(Dataset records)
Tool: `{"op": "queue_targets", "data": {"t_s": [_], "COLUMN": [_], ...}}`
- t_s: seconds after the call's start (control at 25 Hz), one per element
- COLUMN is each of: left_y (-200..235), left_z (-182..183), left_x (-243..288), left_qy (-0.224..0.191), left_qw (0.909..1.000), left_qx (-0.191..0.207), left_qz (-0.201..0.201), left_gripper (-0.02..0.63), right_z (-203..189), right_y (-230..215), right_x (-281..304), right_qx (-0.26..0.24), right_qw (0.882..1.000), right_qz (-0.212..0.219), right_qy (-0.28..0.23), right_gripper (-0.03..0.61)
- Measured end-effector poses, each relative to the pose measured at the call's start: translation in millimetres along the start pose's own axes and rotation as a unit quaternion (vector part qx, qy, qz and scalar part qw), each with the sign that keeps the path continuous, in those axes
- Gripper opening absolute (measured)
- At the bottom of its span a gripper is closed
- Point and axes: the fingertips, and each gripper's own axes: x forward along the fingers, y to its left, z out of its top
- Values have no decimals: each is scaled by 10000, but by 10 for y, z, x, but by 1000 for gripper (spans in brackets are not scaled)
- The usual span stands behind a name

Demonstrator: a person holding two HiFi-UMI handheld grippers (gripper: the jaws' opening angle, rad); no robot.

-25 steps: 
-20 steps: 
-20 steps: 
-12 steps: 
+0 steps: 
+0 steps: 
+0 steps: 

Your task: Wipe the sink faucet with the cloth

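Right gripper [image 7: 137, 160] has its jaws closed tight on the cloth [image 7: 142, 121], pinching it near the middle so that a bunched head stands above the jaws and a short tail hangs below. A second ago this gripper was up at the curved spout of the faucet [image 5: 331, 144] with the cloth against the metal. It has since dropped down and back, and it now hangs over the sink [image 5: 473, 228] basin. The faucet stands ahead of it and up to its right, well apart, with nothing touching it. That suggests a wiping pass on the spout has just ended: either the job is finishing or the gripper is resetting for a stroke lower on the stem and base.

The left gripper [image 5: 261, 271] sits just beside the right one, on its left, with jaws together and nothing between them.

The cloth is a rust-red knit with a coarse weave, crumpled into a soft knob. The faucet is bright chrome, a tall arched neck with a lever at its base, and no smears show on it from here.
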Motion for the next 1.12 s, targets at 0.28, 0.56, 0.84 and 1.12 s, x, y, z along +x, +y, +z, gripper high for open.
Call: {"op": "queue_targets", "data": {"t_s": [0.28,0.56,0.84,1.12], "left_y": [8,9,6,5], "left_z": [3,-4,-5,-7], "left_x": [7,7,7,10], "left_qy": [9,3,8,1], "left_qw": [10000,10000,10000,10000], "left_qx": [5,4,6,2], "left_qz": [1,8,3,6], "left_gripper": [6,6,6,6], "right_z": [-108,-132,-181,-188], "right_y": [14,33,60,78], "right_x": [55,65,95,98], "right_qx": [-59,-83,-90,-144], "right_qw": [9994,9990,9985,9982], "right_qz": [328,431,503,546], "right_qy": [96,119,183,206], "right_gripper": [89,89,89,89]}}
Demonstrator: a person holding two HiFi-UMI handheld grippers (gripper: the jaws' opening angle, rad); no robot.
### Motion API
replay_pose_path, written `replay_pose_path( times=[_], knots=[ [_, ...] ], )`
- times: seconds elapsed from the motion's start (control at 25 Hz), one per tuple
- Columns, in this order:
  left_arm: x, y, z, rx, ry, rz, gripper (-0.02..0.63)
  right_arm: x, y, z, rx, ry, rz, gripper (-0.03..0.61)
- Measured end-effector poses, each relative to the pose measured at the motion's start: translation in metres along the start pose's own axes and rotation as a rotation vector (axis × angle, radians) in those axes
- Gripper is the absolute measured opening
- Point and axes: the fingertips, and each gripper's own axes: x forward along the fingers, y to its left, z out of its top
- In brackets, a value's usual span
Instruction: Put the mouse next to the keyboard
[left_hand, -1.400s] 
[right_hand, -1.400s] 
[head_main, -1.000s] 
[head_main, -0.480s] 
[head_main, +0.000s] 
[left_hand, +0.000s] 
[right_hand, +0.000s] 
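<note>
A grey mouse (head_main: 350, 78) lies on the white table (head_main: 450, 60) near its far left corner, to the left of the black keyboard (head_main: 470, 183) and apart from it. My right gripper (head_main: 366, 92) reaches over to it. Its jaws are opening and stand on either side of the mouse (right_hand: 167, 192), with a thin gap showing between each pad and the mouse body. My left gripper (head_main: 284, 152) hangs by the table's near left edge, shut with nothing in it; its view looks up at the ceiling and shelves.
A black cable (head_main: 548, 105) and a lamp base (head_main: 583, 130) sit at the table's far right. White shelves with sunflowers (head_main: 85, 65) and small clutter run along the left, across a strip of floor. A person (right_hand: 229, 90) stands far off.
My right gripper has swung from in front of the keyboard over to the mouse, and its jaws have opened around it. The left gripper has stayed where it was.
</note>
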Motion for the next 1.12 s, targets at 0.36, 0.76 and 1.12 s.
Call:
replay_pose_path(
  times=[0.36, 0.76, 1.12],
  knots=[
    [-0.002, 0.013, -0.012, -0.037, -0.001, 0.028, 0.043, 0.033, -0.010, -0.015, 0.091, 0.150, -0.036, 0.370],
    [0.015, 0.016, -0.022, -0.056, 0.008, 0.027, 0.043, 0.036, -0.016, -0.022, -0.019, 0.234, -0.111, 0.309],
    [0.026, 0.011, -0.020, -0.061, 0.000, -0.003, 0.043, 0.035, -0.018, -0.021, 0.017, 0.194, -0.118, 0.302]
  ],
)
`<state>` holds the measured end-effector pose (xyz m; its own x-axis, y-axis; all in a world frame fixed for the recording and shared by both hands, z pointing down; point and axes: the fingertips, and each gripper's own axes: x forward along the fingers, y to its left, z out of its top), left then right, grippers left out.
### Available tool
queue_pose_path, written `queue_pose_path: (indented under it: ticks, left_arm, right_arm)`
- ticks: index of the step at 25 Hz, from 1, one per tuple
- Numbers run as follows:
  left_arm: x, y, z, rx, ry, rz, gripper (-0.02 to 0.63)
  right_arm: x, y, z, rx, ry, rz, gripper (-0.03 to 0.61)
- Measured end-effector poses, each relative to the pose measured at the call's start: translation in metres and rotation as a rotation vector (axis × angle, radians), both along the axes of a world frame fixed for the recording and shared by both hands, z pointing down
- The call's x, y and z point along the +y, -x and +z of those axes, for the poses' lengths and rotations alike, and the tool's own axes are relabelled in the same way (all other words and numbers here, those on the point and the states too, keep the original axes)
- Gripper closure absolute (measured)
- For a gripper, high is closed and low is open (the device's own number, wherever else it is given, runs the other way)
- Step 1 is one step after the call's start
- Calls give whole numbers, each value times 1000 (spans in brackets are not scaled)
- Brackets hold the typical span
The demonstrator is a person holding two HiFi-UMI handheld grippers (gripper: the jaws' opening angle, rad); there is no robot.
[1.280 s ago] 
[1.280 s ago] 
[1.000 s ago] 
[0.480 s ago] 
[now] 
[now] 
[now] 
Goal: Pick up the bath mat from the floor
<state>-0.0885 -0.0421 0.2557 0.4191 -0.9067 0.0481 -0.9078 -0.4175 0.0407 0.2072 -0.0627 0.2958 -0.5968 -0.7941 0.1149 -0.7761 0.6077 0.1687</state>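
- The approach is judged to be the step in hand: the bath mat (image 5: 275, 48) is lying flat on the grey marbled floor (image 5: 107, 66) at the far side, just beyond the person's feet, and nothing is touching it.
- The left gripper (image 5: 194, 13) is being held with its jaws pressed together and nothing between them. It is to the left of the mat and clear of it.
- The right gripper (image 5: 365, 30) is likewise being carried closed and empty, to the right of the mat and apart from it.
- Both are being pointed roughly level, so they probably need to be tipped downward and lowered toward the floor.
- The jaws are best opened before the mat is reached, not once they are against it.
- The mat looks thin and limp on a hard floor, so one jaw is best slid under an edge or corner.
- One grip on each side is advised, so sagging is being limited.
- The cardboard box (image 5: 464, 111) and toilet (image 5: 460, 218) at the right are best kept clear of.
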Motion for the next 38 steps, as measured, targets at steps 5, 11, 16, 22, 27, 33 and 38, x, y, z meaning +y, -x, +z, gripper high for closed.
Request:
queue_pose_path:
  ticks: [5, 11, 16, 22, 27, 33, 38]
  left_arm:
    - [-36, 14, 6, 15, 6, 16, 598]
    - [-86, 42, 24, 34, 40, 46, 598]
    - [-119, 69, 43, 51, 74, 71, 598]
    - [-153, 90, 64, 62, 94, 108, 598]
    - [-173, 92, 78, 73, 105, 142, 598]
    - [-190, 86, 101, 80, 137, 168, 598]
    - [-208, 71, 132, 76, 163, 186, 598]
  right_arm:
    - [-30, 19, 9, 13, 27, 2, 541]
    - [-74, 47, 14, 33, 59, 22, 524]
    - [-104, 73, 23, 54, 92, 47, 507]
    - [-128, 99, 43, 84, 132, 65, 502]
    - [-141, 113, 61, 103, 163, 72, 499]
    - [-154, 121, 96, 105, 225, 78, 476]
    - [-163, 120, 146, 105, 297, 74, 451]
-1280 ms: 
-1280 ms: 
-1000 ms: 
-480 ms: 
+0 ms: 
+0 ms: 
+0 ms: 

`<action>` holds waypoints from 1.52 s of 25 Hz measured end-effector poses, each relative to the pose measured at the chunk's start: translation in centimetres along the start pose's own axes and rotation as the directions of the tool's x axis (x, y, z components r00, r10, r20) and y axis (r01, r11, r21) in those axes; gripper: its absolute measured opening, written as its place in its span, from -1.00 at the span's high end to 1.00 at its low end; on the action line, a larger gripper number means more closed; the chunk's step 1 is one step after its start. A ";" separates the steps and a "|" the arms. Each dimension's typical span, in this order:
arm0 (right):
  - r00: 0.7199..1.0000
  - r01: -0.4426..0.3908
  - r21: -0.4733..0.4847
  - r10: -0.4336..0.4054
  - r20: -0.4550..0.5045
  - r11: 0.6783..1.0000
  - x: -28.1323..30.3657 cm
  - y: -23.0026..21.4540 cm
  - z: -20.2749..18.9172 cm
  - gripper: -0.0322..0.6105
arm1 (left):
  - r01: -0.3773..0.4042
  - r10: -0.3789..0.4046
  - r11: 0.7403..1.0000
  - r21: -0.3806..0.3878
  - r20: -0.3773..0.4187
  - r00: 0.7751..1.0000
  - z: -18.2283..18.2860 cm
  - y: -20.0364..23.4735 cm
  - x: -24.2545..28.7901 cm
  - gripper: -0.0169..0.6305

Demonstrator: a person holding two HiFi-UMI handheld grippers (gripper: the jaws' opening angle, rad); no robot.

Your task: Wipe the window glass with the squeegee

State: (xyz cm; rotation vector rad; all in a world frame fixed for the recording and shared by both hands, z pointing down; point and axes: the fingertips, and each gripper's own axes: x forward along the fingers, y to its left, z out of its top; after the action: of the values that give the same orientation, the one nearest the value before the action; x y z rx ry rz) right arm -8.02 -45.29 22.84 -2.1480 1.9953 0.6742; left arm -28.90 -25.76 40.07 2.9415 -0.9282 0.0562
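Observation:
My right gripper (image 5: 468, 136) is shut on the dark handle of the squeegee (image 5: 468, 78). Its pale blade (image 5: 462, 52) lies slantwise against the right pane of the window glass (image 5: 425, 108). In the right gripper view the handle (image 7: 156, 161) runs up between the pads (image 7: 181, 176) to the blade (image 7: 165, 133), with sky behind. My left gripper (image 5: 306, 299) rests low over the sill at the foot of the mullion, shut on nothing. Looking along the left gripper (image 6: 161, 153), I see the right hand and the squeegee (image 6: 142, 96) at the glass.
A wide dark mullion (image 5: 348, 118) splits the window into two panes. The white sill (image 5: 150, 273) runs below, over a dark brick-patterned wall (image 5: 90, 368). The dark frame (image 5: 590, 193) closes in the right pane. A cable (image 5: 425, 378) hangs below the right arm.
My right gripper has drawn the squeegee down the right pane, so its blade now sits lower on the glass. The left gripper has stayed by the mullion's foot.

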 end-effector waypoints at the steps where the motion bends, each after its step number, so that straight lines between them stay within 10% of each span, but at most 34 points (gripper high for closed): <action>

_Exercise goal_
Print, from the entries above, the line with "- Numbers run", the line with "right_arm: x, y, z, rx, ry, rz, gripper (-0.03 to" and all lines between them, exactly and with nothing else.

_Result_
- Numbers run as follows:
  left_arm: x, y, z, rx, ry, rz, gripper (-0.02 to 0.63)
  right_arm: x, y, z, rx, ry, rz, gripper (-0.03 to 0.61)

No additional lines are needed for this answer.